Kumis Pak Asse’ Kirrang menunjukkan kemarahan melihat anak muridnya gagal membaca.

Pak Asse’ mencubit pahanya lagi, sehingga La Mamma’ mengeluarkan lelehan bening di mata-nya saking pedih dan perih-nya jepitan ujung jari Pak Asse’ berlabuh di paha La Mamma’.

Suasana ruangan semakin tegang!
Teman² grogi dan gelisah. Pekkoi Cara Na Salama’.

Andai ada akses keluar selain pintu di depan, pasti teman²ku Nabuccu Lari E Lao Bolana Indo’ Beddu Makkacobbu.

Usai La Mamma’ di tabok, kini Giliran La Hasse’ ditunjuk Pak Asse’ maju ke depan untuk ber-iqra’ berikutnya.

La Hasse’ sebelum maju ke depan, ia menoleh ke tempat kami sambil berkata “Manrasa Ki’ Iyé, Nappatta Lepupu’ Conda’.

Rupanya La Hasse’ lebih kronis lagi, hampir saja mengencingi Celana LombéngNa usai dicubit pahanya, karena ketidaktahuannya membaca sepata kata pun.

La Kare’, La Taming, La Raupe’, La Gisting semuanya panik di belakang ku.
Jantung mereka berdebar kencang, gemetar Naturungi Puse’ Renni’ (berkeringat).

Adapun Muliana, Hamid, Sukardi dan Tatang, mereka tenang sedikit karena sudah bisa mengenali huruf demi huruf sebelum masuk sekolah di SD Negeri 5.
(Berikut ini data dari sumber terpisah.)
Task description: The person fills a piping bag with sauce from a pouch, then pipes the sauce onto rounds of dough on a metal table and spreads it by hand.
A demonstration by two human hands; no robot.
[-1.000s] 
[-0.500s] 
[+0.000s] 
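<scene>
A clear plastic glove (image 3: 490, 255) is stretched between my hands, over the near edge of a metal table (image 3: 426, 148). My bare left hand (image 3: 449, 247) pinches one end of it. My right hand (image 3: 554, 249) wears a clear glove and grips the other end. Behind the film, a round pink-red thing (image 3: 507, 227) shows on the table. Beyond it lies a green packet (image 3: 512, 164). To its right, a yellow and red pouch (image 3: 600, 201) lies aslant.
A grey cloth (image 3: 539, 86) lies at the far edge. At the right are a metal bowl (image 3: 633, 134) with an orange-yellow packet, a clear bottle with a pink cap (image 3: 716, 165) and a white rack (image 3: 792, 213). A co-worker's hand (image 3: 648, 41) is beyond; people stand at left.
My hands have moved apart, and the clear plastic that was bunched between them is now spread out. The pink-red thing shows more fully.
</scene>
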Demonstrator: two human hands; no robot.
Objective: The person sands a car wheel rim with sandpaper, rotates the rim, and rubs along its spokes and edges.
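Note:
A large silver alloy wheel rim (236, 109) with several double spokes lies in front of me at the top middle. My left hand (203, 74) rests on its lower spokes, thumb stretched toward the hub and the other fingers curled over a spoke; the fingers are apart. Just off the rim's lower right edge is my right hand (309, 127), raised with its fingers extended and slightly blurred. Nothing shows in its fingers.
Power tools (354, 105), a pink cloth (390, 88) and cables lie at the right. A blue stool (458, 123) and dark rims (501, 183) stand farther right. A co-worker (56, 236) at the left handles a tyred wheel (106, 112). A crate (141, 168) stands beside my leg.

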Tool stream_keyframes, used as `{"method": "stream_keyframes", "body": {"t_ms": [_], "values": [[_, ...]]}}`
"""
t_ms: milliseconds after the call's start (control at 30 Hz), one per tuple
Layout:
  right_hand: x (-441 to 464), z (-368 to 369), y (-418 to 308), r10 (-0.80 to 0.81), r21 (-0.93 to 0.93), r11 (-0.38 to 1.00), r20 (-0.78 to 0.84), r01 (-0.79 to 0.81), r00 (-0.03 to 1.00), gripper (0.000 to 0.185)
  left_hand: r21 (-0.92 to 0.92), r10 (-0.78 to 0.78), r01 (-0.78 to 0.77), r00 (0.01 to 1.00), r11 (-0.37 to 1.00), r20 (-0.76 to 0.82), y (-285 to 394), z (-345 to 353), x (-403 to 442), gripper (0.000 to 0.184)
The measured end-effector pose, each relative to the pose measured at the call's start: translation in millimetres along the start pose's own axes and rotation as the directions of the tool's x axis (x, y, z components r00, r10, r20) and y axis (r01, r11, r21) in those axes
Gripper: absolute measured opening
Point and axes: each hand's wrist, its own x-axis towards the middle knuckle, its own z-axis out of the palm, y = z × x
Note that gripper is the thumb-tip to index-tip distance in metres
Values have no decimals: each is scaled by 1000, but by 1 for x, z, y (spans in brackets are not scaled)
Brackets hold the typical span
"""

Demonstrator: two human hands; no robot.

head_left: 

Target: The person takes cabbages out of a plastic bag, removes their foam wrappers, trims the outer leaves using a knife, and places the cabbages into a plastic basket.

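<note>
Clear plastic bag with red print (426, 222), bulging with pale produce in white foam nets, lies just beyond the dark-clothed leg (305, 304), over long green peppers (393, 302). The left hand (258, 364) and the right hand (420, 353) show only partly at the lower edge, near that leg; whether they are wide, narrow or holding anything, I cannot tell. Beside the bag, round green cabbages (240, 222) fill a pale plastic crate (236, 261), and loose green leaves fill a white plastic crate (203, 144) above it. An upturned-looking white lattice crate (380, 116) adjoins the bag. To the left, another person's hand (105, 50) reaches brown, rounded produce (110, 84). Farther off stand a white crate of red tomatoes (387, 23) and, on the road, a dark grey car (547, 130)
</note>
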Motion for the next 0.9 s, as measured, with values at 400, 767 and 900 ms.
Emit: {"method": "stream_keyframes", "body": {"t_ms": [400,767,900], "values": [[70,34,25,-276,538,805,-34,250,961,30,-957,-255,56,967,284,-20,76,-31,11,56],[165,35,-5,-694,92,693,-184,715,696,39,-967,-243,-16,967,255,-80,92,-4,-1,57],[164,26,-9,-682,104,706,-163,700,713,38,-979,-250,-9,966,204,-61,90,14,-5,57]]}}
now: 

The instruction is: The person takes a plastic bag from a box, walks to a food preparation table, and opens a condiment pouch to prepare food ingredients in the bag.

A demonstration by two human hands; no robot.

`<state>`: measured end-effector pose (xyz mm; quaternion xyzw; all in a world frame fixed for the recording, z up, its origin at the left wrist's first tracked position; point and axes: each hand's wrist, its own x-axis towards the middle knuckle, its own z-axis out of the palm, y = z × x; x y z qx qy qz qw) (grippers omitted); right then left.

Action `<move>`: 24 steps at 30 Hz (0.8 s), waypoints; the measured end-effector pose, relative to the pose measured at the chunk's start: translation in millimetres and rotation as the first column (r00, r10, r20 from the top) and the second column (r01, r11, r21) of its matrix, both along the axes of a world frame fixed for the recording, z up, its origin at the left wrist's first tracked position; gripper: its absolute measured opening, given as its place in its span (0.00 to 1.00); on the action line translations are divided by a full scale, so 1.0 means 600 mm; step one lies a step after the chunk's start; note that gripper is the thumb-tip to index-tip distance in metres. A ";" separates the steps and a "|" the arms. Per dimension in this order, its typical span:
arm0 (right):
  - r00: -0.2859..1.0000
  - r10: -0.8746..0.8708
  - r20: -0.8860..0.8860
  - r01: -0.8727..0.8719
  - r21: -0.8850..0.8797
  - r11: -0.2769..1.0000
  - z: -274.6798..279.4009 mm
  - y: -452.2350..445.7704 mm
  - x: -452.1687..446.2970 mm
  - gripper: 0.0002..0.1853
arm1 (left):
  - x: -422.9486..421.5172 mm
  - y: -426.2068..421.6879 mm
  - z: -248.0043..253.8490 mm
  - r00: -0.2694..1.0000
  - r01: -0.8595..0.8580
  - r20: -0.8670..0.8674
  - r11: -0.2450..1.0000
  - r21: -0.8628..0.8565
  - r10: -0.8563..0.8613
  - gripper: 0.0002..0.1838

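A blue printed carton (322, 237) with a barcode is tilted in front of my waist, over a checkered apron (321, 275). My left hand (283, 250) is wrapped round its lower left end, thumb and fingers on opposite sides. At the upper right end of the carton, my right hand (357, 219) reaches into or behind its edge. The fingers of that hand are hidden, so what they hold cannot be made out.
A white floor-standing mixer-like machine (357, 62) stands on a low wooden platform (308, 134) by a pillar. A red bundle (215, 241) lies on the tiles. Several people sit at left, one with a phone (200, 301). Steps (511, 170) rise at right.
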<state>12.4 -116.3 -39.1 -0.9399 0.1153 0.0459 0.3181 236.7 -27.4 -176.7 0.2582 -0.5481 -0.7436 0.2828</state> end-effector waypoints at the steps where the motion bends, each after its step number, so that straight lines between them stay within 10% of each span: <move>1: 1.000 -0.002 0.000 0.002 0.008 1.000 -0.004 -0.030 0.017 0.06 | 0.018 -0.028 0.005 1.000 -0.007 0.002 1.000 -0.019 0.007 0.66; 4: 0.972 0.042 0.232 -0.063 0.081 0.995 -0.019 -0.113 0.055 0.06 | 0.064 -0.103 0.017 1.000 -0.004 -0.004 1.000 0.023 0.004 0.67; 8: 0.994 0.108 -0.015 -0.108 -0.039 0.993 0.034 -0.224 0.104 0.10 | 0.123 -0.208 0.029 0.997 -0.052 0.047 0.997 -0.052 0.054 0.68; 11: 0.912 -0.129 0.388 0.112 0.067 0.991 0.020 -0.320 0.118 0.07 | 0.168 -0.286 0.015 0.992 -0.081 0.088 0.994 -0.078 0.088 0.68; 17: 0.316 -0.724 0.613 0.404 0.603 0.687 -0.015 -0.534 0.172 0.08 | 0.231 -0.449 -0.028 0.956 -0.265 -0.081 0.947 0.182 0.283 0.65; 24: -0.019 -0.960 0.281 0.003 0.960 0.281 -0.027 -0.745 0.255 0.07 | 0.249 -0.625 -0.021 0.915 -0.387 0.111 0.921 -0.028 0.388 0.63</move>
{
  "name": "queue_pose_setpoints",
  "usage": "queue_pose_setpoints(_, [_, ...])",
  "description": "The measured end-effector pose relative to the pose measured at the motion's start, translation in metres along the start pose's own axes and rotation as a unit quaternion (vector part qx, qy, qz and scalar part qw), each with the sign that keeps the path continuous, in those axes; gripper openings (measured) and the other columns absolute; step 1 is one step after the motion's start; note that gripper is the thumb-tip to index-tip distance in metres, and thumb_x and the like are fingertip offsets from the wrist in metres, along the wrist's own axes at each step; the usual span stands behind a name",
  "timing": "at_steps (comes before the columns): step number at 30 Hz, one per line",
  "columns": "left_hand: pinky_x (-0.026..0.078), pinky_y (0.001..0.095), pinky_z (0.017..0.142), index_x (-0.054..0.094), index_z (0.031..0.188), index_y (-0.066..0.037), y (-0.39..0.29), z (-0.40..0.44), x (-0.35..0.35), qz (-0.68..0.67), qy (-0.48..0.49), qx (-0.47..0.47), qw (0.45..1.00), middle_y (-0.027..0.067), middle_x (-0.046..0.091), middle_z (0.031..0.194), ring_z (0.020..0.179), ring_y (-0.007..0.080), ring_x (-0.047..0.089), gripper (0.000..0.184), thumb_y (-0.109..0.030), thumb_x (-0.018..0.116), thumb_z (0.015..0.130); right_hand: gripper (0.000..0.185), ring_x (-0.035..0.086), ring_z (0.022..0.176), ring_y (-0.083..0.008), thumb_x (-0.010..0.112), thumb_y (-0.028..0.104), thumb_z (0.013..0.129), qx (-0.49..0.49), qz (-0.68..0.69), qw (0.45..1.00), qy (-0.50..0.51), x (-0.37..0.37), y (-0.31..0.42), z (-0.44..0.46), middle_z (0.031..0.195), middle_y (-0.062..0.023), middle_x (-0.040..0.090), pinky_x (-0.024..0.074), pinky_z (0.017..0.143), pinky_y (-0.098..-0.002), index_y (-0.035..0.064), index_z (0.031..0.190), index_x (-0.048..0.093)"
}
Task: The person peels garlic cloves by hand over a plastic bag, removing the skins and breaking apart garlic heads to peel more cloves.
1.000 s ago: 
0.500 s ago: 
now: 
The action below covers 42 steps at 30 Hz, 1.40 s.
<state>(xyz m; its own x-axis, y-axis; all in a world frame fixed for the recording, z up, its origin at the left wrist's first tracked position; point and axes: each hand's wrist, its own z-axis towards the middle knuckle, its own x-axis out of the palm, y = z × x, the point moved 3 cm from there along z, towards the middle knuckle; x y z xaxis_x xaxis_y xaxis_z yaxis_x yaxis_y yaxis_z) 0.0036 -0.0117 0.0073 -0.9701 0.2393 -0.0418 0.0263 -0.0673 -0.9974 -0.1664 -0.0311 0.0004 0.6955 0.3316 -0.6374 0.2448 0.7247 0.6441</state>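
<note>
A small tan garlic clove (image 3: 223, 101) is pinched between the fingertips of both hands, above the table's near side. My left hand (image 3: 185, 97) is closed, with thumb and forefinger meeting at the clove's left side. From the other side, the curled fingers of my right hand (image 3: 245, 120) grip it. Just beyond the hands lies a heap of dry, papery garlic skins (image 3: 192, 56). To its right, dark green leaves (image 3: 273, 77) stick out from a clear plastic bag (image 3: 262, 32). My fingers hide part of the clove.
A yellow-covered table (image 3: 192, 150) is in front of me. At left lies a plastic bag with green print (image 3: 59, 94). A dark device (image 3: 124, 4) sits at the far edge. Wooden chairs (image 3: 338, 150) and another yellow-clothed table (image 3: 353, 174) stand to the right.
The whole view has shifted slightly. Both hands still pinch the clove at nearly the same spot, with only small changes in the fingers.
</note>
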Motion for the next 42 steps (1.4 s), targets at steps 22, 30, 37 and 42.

Maklum, keluarganya rutin mengajarkan membaca bersama.

Malah, ada salah seorang melaporkan Pak Asse’ ke bapaknya, karena pahanya berbekas mirip ‘Pulau Kalimantan’ usai dicubit dahsyat Pak Asse’.

Murid yang melapor sama bapaknya, justeru bapaknya balik memarahi anaknya. Itu dulu!
Orang tua justeru berpihak kepada 𝗚𝘂𝗿𝘂.

Beda sekarang, mana ada orang tua berpihak sama 𝗚𝘂𝗿𝘂 jika betis anaknya dipukul mistar panjang oleh 𝗚𝘂𝗿𝘂nya?
Memang, lain dulu lain Cakalang.

Aku, Syarifah, Nurjanna, I Wiccang, La Salang, La Masseng Nakenna To Cubitan maut-nya Pak Asse’.

Kl. 2 hari bekas cubitannya memar. Untungnya ada Minyak Gosok beli di warungnya Nene’ Manang.

Usut punya usut, ternyata Pak Asse’ melakukan cubitan spektakuler itu, semata mata Beliau ingin melihat murid²nya jaya & berhasil di kemudian hari.

𝘑𝘢𝘻𝘢𝘬𝘢𝘭𝘭𝘢𝘩 𝘒𝘩𝘢𝘪𝘳𝘢𝘯 𝘒𝘢𝘵𝘴𝘪𝘳𝘢𝘯 𝗚𝘂𝗿𝘂-ku Pak Asse’, dan semua 𝗚𝘂𝗿𝘂-𝗚𝘂𝗿𝘂 kami yang pernah mengajarkan ilmu di sekolah.

Andai bukan Engkau wahai 𝗚𝘂𝗿𝘂nda, kami tidak akan berhasil seperti ini.

Selamat Hari 𝗚𝘂𝗿𝘂!

Terima Kasih Atas Semua Ilmu, Kesabaran, dan Cinta Yang Telah Engkau Berikan.